**Dataset extract**
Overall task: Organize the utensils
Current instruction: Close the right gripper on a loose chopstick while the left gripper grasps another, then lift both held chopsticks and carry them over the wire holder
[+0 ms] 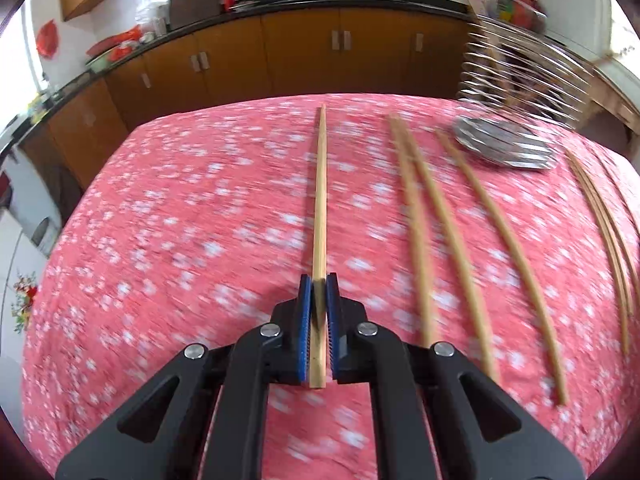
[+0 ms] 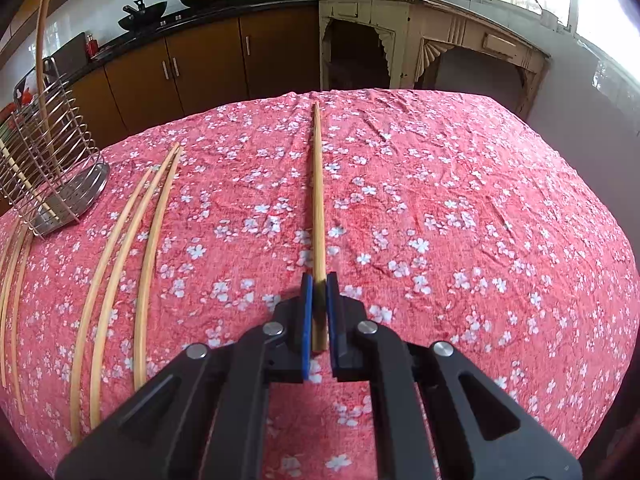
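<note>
Between the blue pads of the left gripper (image 1: 319, 284) a single chopstick (image 1: 320, 208) is clamped near its thick end, pointing straight ahead over the pink floral table (image 1: 180, 220); this view is motion-blurred. Loose chopsticks (image 1: 472, 248) lie to its right on the cloth, and beyond them stands the wire utensil holder (image 1: 512, 92) on its metal drip base. From the right wrist, the right gripper (image 2: 319, 282) is likewise closed on one chopstick (image 2: 318, 208), fingers snug against it. Three spare sticks (image 2: 132, 264) lie to the left, with the holder (image 2: 48, 148) far left, already carrying a stick or two (count unclear). Judgement: both sticks look bound for the holder. Keep each grip firm, tip the stick to vertical above the rim, lower the narrow end through the opening, release only once it rests inside. Deliver one hand at a time to avoid crossing.
</note>
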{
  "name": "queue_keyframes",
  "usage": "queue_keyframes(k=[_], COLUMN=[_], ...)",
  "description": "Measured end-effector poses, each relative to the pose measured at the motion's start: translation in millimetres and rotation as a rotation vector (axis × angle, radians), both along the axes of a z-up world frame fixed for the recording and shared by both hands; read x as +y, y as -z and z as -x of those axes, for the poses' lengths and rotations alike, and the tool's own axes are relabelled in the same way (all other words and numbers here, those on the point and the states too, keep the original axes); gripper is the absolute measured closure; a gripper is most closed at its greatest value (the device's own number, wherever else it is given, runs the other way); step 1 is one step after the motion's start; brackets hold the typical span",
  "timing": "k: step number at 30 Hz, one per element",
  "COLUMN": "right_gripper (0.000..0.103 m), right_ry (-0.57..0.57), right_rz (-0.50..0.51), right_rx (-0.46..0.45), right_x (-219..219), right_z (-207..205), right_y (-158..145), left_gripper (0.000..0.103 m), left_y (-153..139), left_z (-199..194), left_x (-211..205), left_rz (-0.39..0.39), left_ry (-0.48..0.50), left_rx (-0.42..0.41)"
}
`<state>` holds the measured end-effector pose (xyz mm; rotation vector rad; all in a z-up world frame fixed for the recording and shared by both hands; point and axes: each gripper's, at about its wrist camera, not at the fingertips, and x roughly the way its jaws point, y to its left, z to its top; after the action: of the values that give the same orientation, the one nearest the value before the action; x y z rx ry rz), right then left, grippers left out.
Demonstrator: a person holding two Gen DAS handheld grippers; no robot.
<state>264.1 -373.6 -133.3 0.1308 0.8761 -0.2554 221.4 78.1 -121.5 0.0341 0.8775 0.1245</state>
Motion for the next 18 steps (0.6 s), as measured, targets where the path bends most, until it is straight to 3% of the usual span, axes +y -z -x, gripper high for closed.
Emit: queue_keyframes(k=[5, 18], right_gripper=[0.095, 0.094], right_ry=[0.007, 0.009], right_rz=[0.001, 0.003], right_rx=[-0.012, -0.012], right_x=[-8, -8], right_z=[-2, -1], right_y=[1, 2], left_gripper=[0.095, 0.095], left_y=[0, 0], left_z=[-7, -7], left_x=[26, 30], left_rz=[0.049, 0.082], left_ry=[-0.023, -0.023], left_rx=[-0.005, -0.007])
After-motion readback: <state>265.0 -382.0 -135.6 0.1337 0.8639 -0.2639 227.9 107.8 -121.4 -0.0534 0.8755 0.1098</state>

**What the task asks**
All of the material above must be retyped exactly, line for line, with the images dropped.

**Solution for this problem**
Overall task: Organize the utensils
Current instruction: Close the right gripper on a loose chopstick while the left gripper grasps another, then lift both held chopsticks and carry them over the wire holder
[+0 ms] 
[+0 ms] 
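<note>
Between the blue pads of the left gripper (image 1: 319, 284) a single chopstick (image 1: 320, 208) is clamped near its thick end, pointing straight ahead over the pink floral table (image 1: 180, 220); this view is motion-blurred. Loose chopsticks (image 1: 472, 248) lie to its right on the cloth, and beyond them stands the wire utensil holder (image 1: 512, 92) on its metal drip base. From the right wrist, the right gripper (image 2: 319, 282) is likewise closed on one chopstick (image 2: 318, 208), fingers snug against it. Three spare sticks (image 2: 132, 264) lie to the left, with the holder (image 2: 48, 148) far left, already carrying a stick or two (count unclear). Judgement: both sticks look bound for the holder. Keep each grip firm, tip the stick to vertical above the rim, lower the narrow end through the opening, release only once it rests inside. Deliver one hand at a time to avoid crossing.
</note>
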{
  "name": "queue_keyframes",
  "usage": "queue_keyframes(k=[_], COLUMN=[_], ...)",
  "description": "Measured end-effector poses, each relative to the pose measured at the motion's start: translation in millimetres and rotation as a rotation vector (axis × angle, radians), both along the axes of a z-up world frame fixed for the recording and shared by both hands; read x as +y, y as -z and z as -x of those axes, for the poses' lengths and rotations alike, and the tool's own axes are relabelled in the same way (all other words and numbers here, those on the point and the states too, keep the original axes); gripper is the absolute measured closure; a gripper is most closed at its greatest value (the device's own number, wherever else it is given, runs the other way); step 1 is one step after the motion's start; brackets hold the typical span",
  "timing": "k: step number at 30 Hz, one per element",
  "COLUMN": "right_gripper (0.000..0.103 m), right_ry (-0.57..0.57), right_rz (-0.50..0.51), right_rx (-0.46..0.45), right_x (-219..219), right_z (-207..205), right_y (-158..145), left_gripper (0.000..0.103 m), left_y (-153..139), left_z (-199..194), left_x (-211..205), left_rz (-0.39..0.39), left_ry (-0.48..0.50), left_rx (-0.42..0.41)"
}
`<state>` holds the measured end-effector pose (xyz mm; rotation vector rad; all in a z-up world frame fixed for the recording and shared by both hands; point and axes: each gripper's, at about its wrist camera, not at the fingertips, and x roughly the way its jaws point, y to its left, z to its top; after the action: of the values that give the same orientation, the one nearest the value before the action; x y z rx ry rz), right then left, grippers left out.
Demonstrator: a person holding two Gen DAS handheld grippers; no robot.
<state>264.1 -373.6 -133.3 0.1308 0.8761 -0.2554 221.4 78.1 -121.5 0.0341 0.8775 0.1245</state>
Motion for the next 18 steps (0.6 s), as measured, targets where the path bends most, until it is straight to 3% of the usual span, axes +y -z -x, gripper high for closed.
Emit: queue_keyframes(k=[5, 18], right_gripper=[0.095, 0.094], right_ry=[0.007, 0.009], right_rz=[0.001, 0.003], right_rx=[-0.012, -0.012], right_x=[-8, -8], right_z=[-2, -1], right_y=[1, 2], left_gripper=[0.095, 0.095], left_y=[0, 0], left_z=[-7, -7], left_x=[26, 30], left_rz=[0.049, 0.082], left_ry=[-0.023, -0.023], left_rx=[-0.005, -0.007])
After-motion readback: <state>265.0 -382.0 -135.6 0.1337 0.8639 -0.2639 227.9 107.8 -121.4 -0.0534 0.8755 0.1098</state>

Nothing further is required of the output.